Era o tempo das fogueiras. A senhora ergueu-se. De braços
abertos. Desamparada. E, ao erguer-se, deixou que os braços se erguessem
também, num abraço ao céu. A morte era o desapego das coisas. Não temia a
morte. Não temia o fechar dos olhos pela eternidade. Mas a vida? Da vida ela
ainda tinha medo. Não era fácil viver assim, calando a convicção cega em coisas
que os outros não viam.
A idade pesava. Tinha vivido demasiados Solstícios. Sobrevivido às piores tempestades e às piores secas. As rugas tinham marcado o
curso dos rios no seu rosto. E as mãos, manchadas do sol, tinham segurado
demasiados recém nascidos e fechado os olhos a demasiados defuntos.
Não tinha medo da morte. A morte era só mais um ritual antes
do Verão eterno. Mas a vida? A vida já não era dos Deuses. A vida era dos
homens. E os homens tinham sido corrompidos pela ideia de tudo o que não
existia. Os homens tinham rasgado o manto verde da sua mãe e violado a Natureza
com os seus monstros de pedra. E tinham construído altares à cegueira do
rebanho. Tinham-se habituado a usar do divino a seu bel-prazer.
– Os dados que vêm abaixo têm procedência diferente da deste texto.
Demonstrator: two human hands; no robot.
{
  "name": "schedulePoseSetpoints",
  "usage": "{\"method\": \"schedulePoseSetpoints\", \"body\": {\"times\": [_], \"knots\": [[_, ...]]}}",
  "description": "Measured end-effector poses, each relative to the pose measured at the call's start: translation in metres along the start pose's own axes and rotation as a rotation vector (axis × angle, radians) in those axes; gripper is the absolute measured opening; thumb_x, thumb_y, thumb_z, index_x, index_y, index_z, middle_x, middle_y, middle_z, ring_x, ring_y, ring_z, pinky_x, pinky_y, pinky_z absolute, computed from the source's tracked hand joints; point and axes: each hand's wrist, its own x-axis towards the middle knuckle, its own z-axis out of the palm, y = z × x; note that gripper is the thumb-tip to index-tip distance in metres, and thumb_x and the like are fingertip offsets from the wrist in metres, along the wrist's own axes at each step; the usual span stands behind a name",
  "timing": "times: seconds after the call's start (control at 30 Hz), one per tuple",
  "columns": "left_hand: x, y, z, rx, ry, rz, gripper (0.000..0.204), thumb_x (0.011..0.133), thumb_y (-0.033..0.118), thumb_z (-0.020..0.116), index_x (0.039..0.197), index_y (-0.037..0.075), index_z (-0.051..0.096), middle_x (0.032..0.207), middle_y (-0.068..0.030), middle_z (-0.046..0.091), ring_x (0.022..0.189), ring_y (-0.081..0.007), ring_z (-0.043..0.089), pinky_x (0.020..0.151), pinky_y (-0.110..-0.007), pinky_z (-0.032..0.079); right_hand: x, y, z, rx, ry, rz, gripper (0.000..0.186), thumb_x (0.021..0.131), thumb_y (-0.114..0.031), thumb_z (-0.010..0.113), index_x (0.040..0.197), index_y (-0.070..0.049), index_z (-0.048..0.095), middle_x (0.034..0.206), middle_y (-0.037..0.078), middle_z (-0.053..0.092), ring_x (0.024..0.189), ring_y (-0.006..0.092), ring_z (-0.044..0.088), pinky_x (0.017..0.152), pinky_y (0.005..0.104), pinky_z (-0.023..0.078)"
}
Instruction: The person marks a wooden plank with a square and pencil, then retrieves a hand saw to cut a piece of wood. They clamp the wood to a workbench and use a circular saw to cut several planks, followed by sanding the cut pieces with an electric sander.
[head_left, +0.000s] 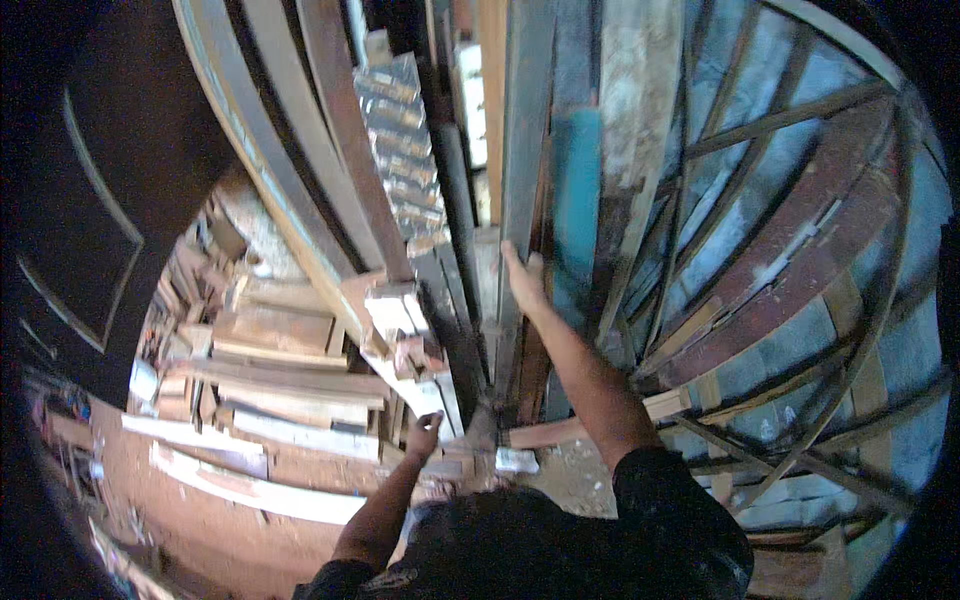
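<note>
My right hand (pixel 523 278) grips a long upright grey board (pixel 523 120) in the middle, among leaning planks. A teal panel (pixel 577 190) stands just right of it. My left hand (pixel 424 432) is lower, its fingers curled beside pale offcuts (pixel 400 315) at the foot of the left planks (pixel 340 130); whether it holds anything is too small to tell. A silver, crinkled-looking strip (pixel 395 140) leans among those planks. A foot shows between my arms at the bottom of the gap.
Stacked timber (pixel 280 330) and long pale boards (pixel 250 480) lie on the reddish floor (pixel 230 545) at lower left. A dark panelled surface (pixel 90 200) is at upper left. Curved-looking frames and slats (pixel 790 300) lean against a bluish wall at right.
</note>
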Motion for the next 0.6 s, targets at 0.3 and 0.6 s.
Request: {"method": "schedulePoseSetpoints", "body": {"times": [0.3,0.6], "knots": [[-0.143,-0.168,-0.05,-0.026,0.324,-0.343,0.06,0.098,0.051,0.06,0.098,-0.009,0.07,0.075,-0.0139,0.068,0.066,-0.0198,0.061,0.061,-0.038,0.048,-0.02,-0.122,-0.015,0.436,-0.633,0.223,0.033,0.094,-0.037,0.073,0.089,-0.005,0.066,0.072,0.001,0.066,0.057,0.0103,0.06,0.057,0.0298,0.048],[-0.193,-0.241,-0.061,0.14,0.222,-0.386,0.057,0.097,0.05,0.059,0.105,-0.006,0.066,0.083,-0.0181,0.069,0.073,-0.0313,0.065,0.073,-0.046,0.054,-0.028,-0.134,0.042,0.461,-0.612,0.119,0.04,0.096,-0.039,0.071,0.084,-0.001,0.069,0.072,0.005,0.068,0.062,0.0142,0.062,0.06,0.0312,0.049]]}}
E, agora, os
homens vinham para a levarem para a fogueira.
Servira o seu propósito. "Feiticeira". Era isso
que lhe chamavam agora. "Feiticeira". Era esse o nome gritado pela
voz de meninas que trouxera ao mundo, de mulheres de quem cuidara ao longo de
partos, de homens que curara com ervas que mais ninguém conhecia na aldeia. "Feiticeira".
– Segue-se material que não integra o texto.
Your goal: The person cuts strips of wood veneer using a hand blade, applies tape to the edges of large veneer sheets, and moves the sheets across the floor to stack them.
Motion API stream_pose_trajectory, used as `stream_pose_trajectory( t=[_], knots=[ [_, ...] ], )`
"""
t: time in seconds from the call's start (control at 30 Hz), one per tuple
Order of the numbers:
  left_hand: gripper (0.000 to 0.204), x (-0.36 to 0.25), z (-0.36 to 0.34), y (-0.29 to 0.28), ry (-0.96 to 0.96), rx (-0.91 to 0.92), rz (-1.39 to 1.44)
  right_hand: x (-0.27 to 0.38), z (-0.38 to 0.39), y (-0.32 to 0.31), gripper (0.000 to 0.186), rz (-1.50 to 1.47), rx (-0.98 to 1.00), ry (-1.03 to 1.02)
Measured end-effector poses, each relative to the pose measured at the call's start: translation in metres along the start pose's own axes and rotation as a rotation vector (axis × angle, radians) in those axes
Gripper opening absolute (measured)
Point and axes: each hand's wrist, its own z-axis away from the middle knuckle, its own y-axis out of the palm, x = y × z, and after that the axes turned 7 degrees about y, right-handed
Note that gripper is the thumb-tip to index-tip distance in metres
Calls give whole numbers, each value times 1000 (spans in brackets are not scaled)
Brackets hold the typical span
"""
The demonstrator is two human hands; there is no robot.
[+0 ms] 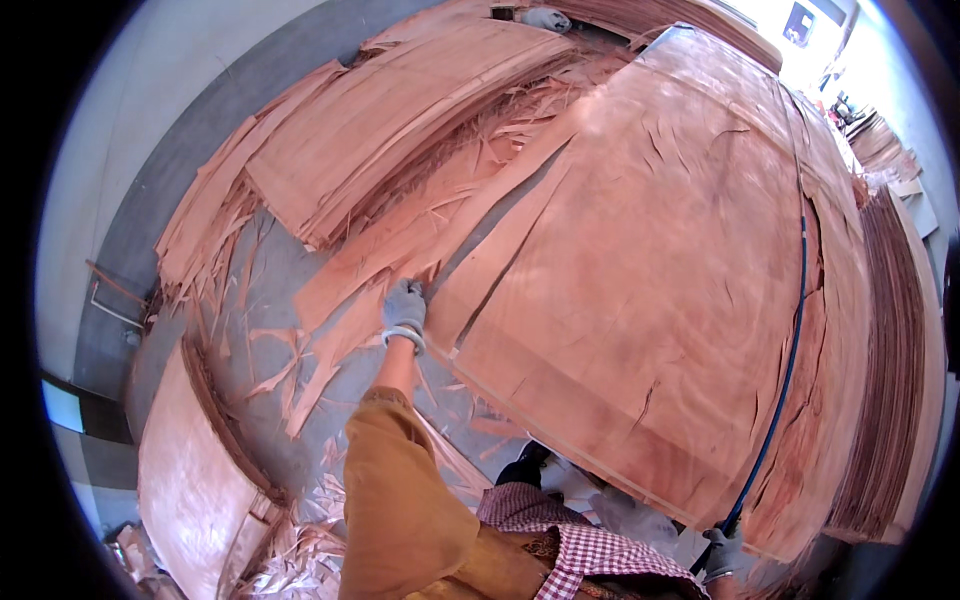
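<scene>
A broad stack of thin reddish wood veneer sheets spreads in front of me, with splits along its left and right sides. My left hand, in a grey glove with a pale band at the wrist, is at the stack's near left corner. Its fingers are closed on the end of a veneer strip, which a dark gap separates from the main sheet. At the lower right, my right hand, also gloved in grey, grips the near end of a long dark blue rod. The rod runs away along the stack's right side.
Another veneer pile lies at the far left, with torn scraps over the grey floor beside it. A curved stack stands at the near left. To the right rises a tall stack of dark-edged sheets.
</scene>
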Motion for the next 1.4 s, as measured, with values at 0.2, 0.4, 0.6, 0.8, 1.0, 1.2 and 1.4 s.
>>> stream_pose_trajectory(
  t=[0.2, 0.4, 0.6, 0.8, 1.0, 1.2, 1.4],
  knots=[
    [21, -18, 11, -31, 105, -116, -279, -3, 12, -3, 29, 41, -20, -29],
    [13, -68, 28, -76, 453, -347, -302, 7, 25, -8, 26, -5, -86, 33],
    [20, -115, 91, -90, 634, -8, -377, 21, 24, -6, 25, -69, -35, 29],
    [43, -109, 115, -25, 386, 175, 467, 14, 16, -7, 31, -126, 19, 73],
    [54, -85, 127, 7, 383, 159, 260, -15, -6, -3, 36, -81, -152, 82],
    [52, -80, 106, 28, 401, 265, 473, -21, -10, -1, 23, 225, -259, -103],
    [54, -95, 90, 39, 478, 259, 689, -8, -22, 8, 26, 74, -248, -98]
  ],
)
E era com temor que o diziam. Como se uma anciã pudesse ser perigosa para eles.
Como se ela tivesse a força ou a vontade de ferir alguém.
Mas tinham-lhe perguntado. "A quem serves?" E ela
não podia negar a divindade. Então, erguera a voz. "Sirvo a Mãe". E
eles tinham-se rido. Tinham-se rido das suas palavras. Não entendiam o vento
nem o mar. Não entendiam as muitas vozes que cruzavam a Natureza e se fundiam
na perfeição do mundo. "A quem serves, mulher?", tinham perguntado de
novo. E ela perguntara-se se eles eram surdos. "A Mãe", respondeu. E de novo o riso entrecortado pelos gritos. "Feiticeira".
Queriam o seu sangue e nada do que dissesse a salvaria. Mas
mesmo que tivesse salvação, não queria viver negando a quem tanto lhe dera no
Mundo.
Crescera só. Vivera só. Pouco conhecera além da solidão dos
dias. Mas, de manhã, todas as manhãs, ela saia pelos prados e tomava o caminho
da floresta, para colher as plantas da sua lavoura. Nesses tempos era por outro
nome que a conheciam e com outro respeito que a tratavam. Curandeira. Simples
serva da Mãe Natureza. Serva dos Deuses que a protegiam e da vontade divina dos
elementos da Terra. E, por entre a solidão, a floresta falava. As árvores
davam-lhe a carícia de um beijo pela manhã e as flores dançavam com ela.
Crescera só. Vivera só. Jamais estivera só. Nem mesmo agora, atacada, à espera
da morte estava só. Havia o vento e o aroma infinito a eucalipto e pinho.
Não devia nada aos seus compatriotas. Dera mais do que
alguma vez pedira. Mas devia a sua dignidade, a sua essência à floresta e não a
negaria jamais.
"Última hipótese, velha, a quem serves?". O que
queriam eles ouvir? Que ela servia um Deus ou um Demónio? Ela só servia quem a
servia. Só se dava a quem lhe dava. "Sirvo a Mãe", repetiu. E
esperaram que ela permanecesse vergada, só. Mas a senhora ergueu-se. De braços
abertos. Desamparada. E, ao erguer-se, deixou que os braços se erguessem
também, num abraço ao céu.
Esse abraço, dado de irmã para irmã com a Natureza das
coisas, roubou-lhe o último suspiro de uma vida. E os seus executores fungaram,
por não terem o deleite de lhe roubarem a vida a fogo e ferro.
Ela caiu a sorrir. "Feiticeira", gritavam as
vozes, sedentas de sangue. E a sua alma ergueu-se e lançou um último olhar àquela plateia
degradante. De mãos dadas com a sua Mãe, o espírito encantado de uma Natureza
viva, ela entendeu. Eles estavam sós. Todos eles, juntos ali, tão sós. Mas ela
não. Ela estava bem. Não temia a morte. Temia pela vida daqueles que morriam
por dentro antes de ser tempo de voar até aos confins da eternidade.